With these answers in mind, here are five steps you can take to improve treatment for yourself or a loved one through data.

  • Use your doctor’s patient portal to access your electronic medical records. Here, you’ll find data such as test results, but keep in mind that, because these records are primarily used for insurance reimbursement, they usually do not contain detailed genomic data, health behavior data, or data from medical devices or wearables. You’ll need to do more.
  • Enroll in a DNA testing service and participate in their surveys. I was an early user of 23andMe. By responding to periodic surveys about your health and personal traits, you can contribute to medical research.
  • Seek out additional diagnostic tests to build your health profile. As I prepare for the high likelihood of an eventual relapse of my lymphoma, I intend to obtain more data about my tumor tissue, healthy tissue, RNA transcriptome, and microbiome. I’ll put this in a personal data repository to use to get advice on my three-to-five best treatment options. I’ve also signed up for a clinical trial with a new blood biopsy company to get personalized biomarkers to track my cancer’s progress. I will release my data to several service providers who specialize in treatment recommendations to get a variety of personalized options.

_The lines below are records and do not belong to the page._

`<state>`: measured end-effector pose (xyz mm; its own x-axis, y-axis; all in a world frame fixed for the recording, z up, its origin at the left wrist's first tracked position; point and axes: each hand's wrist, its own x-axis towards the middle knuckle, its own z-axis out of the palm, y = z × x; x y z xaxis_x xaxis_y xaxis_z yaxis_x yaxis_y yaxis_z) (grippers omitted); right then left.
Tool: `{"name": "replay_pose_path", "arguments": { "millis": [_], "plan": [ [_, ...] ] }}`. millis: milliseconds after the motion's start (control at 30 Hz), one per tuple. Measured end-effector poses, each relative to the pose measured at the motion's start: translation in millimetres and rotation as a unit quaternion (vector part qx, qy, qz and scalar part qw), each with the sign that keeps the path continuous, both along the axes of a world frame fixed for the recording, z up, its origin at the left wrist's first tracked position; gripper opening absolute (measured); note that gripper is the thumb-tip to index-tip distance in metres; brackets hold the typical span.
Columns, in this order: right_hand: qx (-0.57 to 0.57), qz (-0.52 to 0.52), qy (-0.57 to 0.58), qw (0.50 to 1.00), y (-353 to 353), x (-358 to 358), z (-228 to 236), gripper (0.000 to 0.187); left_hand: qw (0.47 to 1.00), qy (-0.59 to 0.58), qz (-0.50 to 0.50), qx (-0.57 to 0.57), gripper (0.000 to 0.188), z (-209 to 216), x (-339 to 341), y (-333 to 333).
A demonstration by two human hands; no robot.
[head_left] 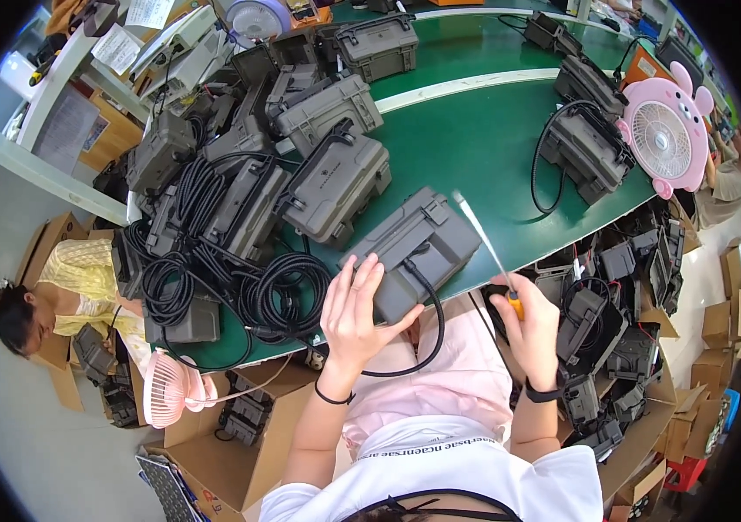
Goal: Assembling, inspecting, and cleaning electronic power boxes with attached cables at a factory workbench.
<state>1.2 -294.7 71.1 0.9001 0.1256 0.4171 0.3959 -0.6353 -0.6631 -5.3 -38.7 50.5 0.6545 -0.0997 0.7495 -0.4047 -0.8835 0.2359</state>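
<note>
My left hand (pixel 354 309) grips the near left end of a grey plastic case (pixel 427 239), fingers over its edge and thumb along the side facing me. The case lies tilted at the table's near edge. A black cable (pixel 434 304) comes out of its side and loops down in front of my lap. In my closed right hand (pixel 527 326) is a screwdriver (pixel 485 237) with a yellow and dark handle. Its long metal shaft points up and away, just right of the case, and its tip appears apart from it.
Several grey cases (pixel 335 183) and coiled black cables (pixel 283 291) crowd the green table's (pixel 475 130) left side. More cases (pixel 583 148) and a pink fan (pixel 666 130) stand at right. Cartons of cases (pixel 614 348) flank me. A person (pixel 74 296) sits at left beside another pink fan (pixel 170 389).
</note>
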Motion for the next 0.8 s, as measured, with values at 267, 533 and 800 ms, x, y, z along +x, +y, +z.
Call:
{"name": "replay_pose_path", "arguments": {
  "millis": [267, 533, 800],
  "plan": [
    [-0.196, -0.010, 0.023, 0.980, -13, -38, 21, 0.042, 0.999, -0.015, 0.026, 0.019, 0.069, -5, 0, -2],
    [-0.271, -0.032, -0.028, 0.962, 3, -37, 22, 0.038, 0.999, -0.009, 0.033, 0.022, 0.062, -7, 0, -1],
    [-0.263, -0.036, -0.028, 0.964, 4, -36, 20, 0.038, 1.000, -0.007, 0.013, -0.024, 0.048, -14, -2, -7]
  ]
}}
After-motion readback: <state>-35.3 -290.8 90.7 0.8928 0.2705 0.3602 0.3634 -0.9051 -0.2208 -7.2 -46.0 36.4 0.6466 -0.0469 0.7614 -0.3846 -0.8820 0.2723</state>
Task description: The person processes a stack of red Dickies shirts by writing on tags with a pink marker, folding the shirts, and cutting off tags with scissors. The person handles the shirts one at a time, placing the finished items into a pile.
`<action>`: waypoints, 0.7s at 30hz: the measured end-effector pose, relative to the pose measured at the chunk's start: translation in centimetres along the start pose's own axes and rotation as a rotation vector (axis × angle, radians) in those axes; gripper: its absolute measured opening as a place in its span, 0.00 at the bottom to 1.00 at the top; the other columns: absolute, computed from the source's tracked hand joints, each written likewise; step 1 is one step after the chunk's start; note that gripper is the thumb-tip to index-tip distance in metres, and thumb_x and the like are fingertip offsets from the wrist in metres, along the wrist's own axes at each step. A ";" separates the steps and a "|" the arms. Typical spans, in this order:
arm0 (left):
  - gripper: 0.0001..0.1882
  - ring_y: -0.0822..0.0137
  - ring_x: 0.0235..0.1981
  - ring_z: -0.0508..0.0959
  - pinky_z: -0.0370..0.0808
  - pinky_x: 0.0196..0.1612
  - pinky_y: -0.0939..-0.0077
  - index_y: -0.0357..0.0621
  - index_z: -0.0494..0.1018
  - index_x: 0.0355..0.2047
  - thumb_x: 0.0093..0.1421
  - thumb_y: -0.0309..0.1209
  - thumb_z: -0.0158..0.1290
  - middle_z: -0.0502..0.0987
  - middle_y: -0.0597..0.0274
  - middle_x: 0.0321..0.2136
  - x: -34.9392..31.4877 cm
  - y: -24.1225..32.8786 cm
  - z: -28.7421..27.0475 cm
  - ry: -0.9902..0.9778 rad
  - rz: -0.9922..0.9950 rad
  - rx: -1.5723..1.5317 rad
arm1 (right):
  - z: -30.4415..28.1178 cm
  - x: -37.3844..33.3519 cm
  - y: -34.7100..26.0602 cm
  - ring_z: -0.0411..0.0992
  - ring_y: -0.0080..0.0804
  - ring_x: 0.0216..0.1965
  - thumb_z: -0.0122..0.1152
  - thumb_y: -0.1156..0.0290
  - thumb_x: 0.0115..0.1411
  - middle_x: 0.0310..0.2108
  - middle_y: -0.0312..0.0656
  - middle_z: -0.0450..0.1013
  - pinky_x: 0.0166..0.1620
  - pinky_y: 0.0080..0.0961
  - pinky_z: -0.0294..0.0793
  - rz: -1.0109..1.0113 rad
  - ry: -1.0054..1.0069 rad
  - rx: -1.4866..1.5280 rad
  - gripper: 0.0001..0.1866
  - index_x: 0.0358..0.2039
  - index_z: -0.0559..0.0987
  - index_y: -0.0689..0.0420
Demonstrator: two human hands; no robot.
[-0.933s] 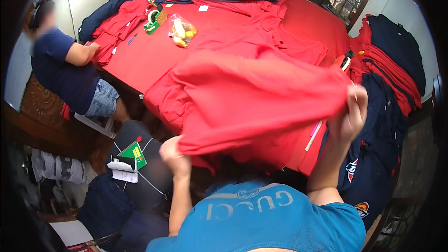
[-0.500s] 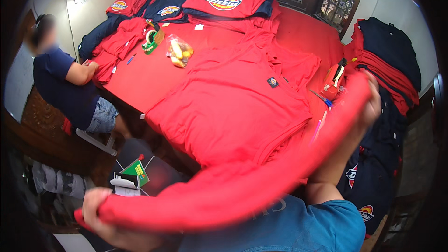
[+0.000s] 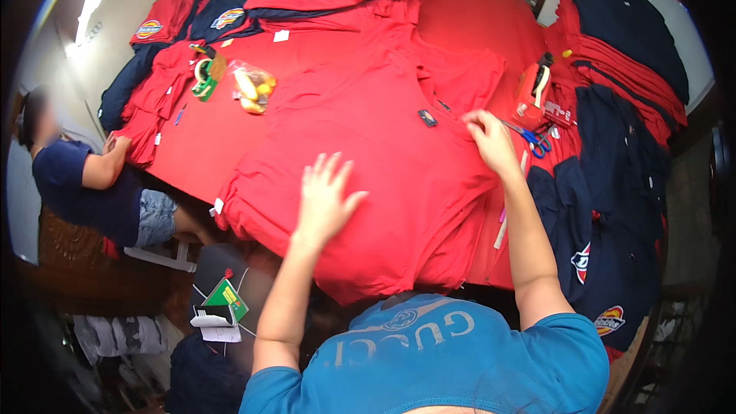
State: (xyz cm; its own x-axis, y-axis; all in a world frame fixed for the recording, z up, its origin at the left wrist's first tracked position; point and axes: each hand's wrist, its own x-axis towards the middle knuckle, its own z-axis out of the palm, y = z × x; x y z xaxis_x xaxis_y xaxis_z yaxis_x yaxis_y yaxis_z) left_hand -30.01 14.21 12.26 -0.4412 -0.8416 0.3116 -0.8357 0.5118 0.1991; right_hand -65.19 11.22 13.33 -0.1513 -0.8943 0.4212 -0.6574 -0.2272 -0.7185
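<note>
A red T-shirt [image 3: 368, 199] lies spread over other red garments on the table, its dark neck label [image 3: 427, 118] facing up. Over the front of the shirt is my left hand [image 3: 326, 198], fingers spread and palm down, holding nothing. My right hand [image 3: 492, 142] rests at the shirt's right edge near the shoulder, its fingers loosely apart and bent. Close to that hand lie blue-handled scissors [image 3: 539, 142] and a red tape dispenser [image 3: 531, 100].
Folded red and navy shirts are stacked at the far side and at the right [image 3: 629, 38]. A bag of yellow fruit [image 3: 253, 90] and a green tape dispenser [image 3: 205, 80] sit on the red-covered table. At the left, a co-worker [image 3: 84, 172] handles red cloth. Navy garments [image 3: 613, 207] hang at right.
The red garment that both my hands held stretched in the air is now down on the pile, and my hands have let go. My view has shifted; my left hand moved forward over the shirt.
</note>
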 end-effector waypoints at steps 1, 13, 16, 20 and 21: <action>0.36 0.47 0.67 0.53 0.49 0.66 0.45 0.47 0.65 0.61 0.57 0.53 0.54 0.58 0.50 0.64 0.4 2.3 1.4 0.013 0.009 -0.050 | -0.8 -2.1 0.2 0.73 0.41 0.33 0.56 0.71 0.58 0.31 0.47 0.74 0.40 0.33 0.73 0.060 -0.015 -0.074 0.08 0.34 0.77 0.62; 0.24 0.47 0.56 0.65 0.61 0.60 0.47 0.45 0.73 0.50 0.53 0.40 0.61 0.69 0.52 0.51 2.4 7.8 5.6 0.147 0.201 -0.174 | -1.2 -9.2 0.8 0.70 0.39 0.37 0.66 0.73 0.52 0.32 0.42 0.72 0.40 0.35 0.69 0.400 0.173 -0.185 0.14 0.39 0.73 0.57; 0.23 0.61 0.50 0.71 0.69 0.52 0.61 0.43 0.71 0.51 0.59 0.40 0.58 0.72 0.57 0.48 2.3 11.2 5.5 -0.165 0.000 -1.059 | -0.3 -9.2 -2.4 0.69 0.39 0.39 0.62 0.72 0.55 0.34 0.41 0.73 0.40 0.36 0.67 -0.007 0.194 -0.253 0.13 0.42 0.75 0.55; 0.20 0.67 0.46 0.76 0.74 0.50 0.69 0.39 0.68 0.50 0.61 0.34 0.56 0.75 0.57 0.47 4.0 12.2 6.4 -0.238 -0.634 -2.036 | -0.3 -8.3 -7.4 0.69 0.43 0.48 0.64 0.72 0.54 0.38 0.45 0.72 0.52 0.32 0.67 0.087 -0.163 0.497 0.17 0.45 0.76 0.59; 0.20 0.64 0.44 0.78 0.75 0.50 0.65 0.38 0.67 0.51 0.60 0.29 0.56 0.75 0.55 0.47 4.3 12.1 5.5 -0.201 -0.637 -1.930 | 0.0 -7.5 -5.0 0.70 0.43 0.44 0.66 0.73 0.53 0.38 0.45 0.72 0.48 0.33 0.70 0.135 0.036 0.480 0.16 0.43 0.76 0.59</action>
State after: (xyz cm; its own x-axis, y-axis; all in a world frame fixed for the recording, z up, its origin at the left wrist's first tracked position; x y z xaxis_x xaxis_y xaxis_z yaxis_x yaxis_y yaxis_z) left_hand -43.87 15.84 10.89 -0.4222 -0.8728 -0.2449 0.4464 -0.4353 0.7818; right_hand -60.79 19.06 13.75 -0.2426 -0.9160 0.3197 -0.2178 -0.2697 -0.9380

  • Use an app to put all your data in one place. Several consumer apps allow you to access electronic medical records from all of your providers, compile them in one place, and share them with everyone involved in your care via mobile or web interface. And some allow you to manage not only your medical records, but also data from health services and sensors, such as an Apple Watch or Fitbit, as well as your raw genomic data (as opposed to just a summary report). [Full disclosure: I’m a founding member of a startup, myCancerDB, which will provide health data management services.] These apps can also help you discover personal health insights with an associated AI-powered treatment recommendation engine. Eric Topol, medical doctor and author of several books on disrupting healthcare through the use of data for personalization, used an app called Seqster to compile his medical data, sensor data, and test data.

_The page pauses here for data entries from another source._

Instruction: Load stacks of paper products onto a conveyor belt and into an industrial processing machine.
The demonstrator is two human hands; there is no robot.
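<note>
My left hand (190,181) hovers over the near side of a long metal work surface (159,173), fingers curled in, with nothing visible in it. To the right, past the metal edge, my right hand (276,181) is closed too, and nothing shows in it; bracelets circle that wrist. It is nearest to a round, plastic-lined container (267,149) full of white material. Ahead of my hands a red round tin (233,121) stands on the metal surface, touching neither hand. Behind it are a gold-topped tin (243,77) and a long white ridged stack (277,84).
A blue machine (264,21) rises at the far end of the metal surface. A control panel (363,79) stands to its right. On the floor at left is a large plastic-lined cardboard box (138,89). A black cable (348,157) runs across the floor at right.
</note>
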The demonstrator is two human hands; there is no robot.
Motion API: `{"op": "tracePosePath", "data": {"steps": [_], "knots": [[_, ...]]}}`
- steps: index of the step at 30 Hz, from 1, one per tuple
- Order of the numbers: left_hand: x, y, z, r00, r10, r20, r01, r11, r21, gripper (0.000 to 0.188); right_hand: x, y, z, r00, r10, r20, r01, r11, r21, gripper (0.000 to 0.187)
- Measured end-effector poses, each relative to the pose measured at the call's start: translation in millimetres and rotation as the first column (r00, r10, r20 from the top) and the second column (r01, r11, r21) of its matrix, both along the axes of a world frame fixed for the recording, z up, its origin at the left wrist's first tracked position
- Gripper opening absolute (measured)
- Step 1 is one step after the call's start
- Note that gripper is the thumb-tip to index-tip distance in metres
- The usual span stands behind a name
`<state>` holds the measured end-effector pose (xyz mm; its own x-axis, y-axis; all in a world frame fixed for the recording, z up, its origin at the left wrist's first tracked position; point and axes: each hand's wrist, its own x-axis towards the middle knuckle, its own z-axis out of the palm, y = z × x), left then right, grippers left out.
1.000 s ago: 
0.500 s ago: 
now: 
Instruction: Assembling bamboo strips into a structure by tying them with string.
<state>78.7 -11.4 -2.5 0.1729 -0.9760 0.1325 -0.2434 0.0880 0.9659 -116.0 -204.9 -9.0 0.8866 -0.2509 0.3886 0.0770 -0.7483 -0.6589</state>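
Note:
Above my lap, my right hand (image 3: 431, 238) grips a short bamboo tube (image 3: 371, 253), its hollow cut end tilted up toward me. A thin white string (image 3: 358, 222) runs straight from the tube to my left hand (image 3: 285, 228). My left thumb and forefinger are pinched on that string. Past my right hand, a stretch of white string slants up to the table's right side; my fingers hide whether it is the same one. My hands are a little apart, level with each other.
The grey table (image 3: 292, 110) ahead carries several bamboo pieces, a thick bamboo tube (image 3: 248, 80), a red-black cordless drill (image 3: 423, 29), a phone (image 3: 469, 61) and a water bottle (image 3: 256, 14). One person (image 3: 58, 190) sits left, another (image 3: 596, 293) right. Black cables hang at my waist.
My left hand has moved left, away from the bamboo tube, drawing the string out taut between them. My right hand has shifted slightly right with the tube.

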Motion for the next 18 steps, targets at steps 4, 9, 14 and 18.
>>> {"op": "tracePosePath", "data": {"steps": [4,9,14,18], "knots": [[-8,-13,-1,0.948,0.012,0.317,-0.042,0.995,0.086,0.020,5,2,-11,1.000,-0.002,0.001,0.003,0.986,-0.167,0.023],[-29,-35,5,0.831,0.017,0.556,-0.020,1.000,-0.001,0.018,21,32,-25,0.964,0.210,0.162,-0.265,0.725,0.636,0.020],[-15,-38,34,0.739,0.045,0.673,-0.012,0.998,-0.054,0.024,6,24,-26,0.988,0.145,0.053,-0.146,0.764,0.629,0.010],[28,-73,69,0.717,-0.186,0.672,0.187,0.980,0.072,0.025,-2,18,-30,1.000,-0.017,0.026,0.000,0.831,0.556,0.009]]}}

  • Sign up for a service to share your health information. Through research programs such as Count Me In, you can share your medical information, tumor samples, and experiences with researchers to accelerate the discovery and development of new treatments. You provide copies of your medical records, send saliva and blood samples, and allow access to your stored tumor tissue. After my diagnosis, I volunteered for NIH’s All of Us research program. After I consented to give them access to my medical records, all I had to do was go to a local hospital to give a urine sample and spit sample. After this serious analysis of treating a very serious disease, doesn’t that sound less grave?

Disclaimer: In this article, I have shared how I think about my treatment. There is no guarantee the diagnostic data I will get, and which I advocate for you to get, will make a difference in my treatment. My approach is not intended to take the place of the recommendations of your professional healthcare team; rather, I offer it as something to consider in your deliberations with them.